Ecco due storie di africani poco conosciute, ma ugualmente affascinanti.
Qual è il primo Stato o regno subsahariano ad aver mandato un ambasciatore in Vaticano? Ancora dieci anni fa non lo sapevo, visto che nel mio Paese, in Congo, a scuola si studia la storia dell’Occidente più che quella africana. Poi mi sono ritrovato a Roma per visitare le bellezze della città e mentre camminavo una donna mi ha chiesto di che Paese ero. Ho risposto del Congo e lei mi ha detto che nella basilica di Santa Maria Maggiore c’era un mio parente. Un mio parente? Pensavo a un prete o a un compatriota qualsiasi, ma dato che la chiesa era aperta sono entrato e guardando verso il soffitto ho visto un busto nero come il carbone. Dietro di me una voce mi ha detto: “Qui lo chiamiamo Negrita!” Mi sono girato ed era la stessa donna incontrata in strada. Quella notte non ho dormito.
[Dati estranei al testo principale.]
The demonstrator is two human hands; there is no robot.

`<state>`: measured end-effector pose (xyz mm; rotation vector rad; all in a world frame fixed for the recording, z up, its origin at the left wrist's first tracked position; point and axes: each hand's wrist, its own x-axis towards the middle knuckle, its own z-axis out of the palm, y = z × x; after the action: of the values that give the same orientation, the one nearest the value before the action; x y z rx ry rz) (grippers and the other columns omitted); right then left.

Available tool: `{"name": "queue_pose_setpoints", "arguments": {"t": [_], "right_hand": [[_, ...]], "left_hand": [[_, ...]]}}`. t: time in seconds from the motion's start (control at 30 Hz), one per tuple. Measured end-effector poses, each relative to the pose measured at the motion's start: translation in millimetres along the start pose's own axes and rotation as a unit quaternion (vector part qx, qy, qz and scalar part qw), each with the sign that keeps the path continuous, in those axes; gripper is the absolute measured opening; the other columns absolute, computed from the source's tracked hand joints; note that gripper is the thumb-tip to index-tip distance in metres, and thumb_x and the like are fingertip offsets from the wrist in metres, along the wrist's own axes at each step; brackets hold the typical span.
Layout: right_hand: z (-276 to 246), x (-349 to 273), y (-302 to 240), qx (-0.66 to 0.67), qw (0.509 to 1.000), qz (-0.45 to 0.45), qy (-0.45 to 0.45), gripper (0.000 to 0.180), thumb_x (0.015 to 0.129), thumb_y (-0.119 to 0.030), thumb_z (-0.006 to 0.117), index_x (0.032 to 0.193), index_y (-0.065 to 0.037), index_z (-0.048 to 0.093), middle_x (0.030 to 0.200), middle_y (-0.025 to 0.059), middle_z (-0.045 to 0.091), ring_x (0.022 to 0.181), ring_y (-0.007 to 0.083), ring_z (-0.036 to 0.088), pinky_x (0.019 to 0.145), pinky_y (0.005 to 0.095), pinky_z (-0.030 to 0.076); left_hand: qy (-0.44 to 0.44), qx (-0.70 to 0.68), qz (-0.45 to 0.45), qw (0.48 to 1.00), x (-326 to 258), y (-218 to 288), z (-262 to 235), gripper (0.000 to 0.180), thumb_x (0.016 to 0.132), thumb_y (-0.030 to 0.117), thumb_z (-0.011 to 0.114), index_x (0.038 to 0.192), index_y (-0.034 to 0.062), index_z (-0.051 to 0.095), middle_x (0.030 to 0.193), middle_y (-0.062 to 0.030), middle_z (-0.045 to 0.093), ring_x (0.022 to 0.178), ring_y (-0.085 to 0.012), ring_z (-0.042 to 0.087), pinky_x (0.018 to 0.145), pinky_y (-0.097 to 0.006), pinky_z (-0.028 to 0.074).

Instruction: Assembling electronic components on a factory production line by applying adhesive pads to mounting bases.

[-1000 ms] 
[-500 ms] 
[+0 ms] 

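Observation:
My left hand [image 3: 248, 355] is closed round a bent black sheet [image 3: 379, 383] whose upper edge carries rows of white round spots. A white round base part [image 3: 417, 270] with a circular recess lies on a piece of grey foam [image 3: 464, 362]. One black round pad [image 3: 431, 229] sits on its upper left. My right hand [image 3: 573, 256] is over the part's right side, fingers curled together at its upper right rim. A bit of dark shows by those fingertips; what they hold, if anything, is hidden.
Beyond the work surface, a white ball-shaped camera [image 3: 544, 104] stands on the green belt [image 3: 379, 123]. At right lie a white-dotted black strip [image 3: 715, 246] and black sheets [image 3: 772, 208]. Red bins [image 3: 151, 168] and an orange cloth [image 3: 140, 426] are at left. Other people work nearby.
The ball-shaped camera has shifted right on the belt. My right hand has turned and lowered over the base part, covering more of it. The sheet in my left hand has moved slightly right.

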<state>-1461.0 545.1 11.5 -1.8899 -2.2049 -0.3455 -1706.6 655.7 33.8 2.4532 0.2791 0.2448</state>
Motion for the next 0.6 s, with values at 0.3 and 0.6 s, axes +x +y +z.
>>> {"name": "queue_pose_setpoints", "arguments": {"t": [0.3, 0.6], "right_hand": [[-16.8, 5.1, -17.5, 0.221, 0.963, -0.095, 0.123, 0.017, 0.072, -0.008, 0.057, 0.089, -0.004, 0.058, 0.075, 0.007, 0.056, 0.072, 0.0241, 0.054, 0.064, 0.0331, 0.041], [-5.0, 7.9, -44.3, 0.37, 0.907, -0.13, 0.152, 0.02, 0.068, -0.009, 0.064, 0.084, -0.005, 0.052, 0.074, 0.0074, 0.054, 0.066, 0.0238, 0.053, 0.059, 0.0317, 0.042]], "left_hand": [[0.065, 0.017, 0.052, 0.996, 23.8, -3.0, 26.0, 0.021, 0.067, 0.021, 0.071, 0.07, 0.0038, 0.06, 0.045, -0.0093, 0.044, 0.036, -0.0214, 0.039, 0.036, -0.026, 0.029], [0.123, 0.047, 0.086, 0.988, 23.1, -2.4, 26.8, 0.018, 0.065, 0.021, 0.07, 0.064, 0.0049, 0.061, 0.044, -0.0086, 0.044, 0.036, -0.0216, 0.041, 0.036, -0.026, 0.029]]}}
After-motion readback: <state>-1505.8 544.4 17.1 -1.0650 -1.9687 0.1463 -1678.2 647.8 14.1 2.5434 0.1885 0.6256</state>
Continuavo a chiedermi che cosa ci faceva quel busto in quella chiesa.
Poi ho scoperto una storia affascinante: nel 1604 il Re del Congo Mpanzu-a-Nimi mandò a Roma un ambasciatore, Nsaku Ne Vunda, un uomo colto e brillante che parlava latino. Lo scopo era stabilire un contatto diretto con il Papa Paolo V ed emanciparsi dalla brutale presenza dei portoghesi, affamati di metalli e ricchezze e dagli effetti devastanti della tratta degli schiavi. Il viaggio fu però funestato da imprevisti e ostacoli, conducendolo in Brasile, in Portogallo e in Spagna, tra assalti di pirati, naufragi e persecuzioni dell’Inquisizione.
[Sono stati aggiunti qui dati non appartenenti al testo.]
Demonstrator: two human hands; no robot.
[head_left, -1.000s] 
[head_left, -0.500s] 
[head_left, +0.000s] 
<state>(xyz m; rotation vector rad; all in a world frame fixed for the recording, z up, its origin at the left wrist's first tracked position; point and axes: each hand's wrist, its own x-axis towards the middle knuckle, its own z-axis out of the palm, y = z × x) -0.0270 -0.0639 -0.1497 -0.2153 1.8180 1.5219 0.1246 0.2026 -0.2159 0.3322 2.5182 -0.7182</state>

Quando finalmente arrivò a Roma, quattro anni dopo, Ne Vunda si era indebolito al punto da non riuscire più ad alzarsi. Morì il 6 gennaio 1608 senza poter completare la sua missione. Il Papa organizzò in sua memoria un grande corteo funebre che attraversò tutta la città, da San Pietro fino a Santa Maria Maggiore, dove fu sepolto e dove ancora oggi si trovano la sua tomba e il busto in marmo nero che lo raffigura. Un affresco che lo ritrae morente con Papa Paolo V al suo capezzale si trova nella Cappella Paolina in Vaticano. Ora molti dei suoi discendenti chiedono che ritorni in Congo.
Il suo viaggio avventuroso è raccontato dallo scrittore congolese Wilfried N’Sondé nel libro “Un oceano, due mari, tre continenti”.
Abraham Hannibal o Abram Petrovich Gannibal era un principe africano, figlio di Brouha del Lagone (una regione a nord del Camerun). Nel 1703, a sette anni, venne catturato dagli schiavisti e portato alla corte di Ahmed III, il sultano ottomano di Costantinopoli. Un anno dopo fu condotto di nascosto in Russia, dallo Zar Pietro I, con la complicità del suo ambasciatore Pëtr Tolstoj, bisnonno del famoso scrittore Lev Tolstoj. Pare che l’obiettivo di Pietro il Grande fosse quello di dimostrare con un esperimento che aveva al centro un bambino nero che le capacità intellettuali e le altre qualità umane non dipendono dal luogo di nascita.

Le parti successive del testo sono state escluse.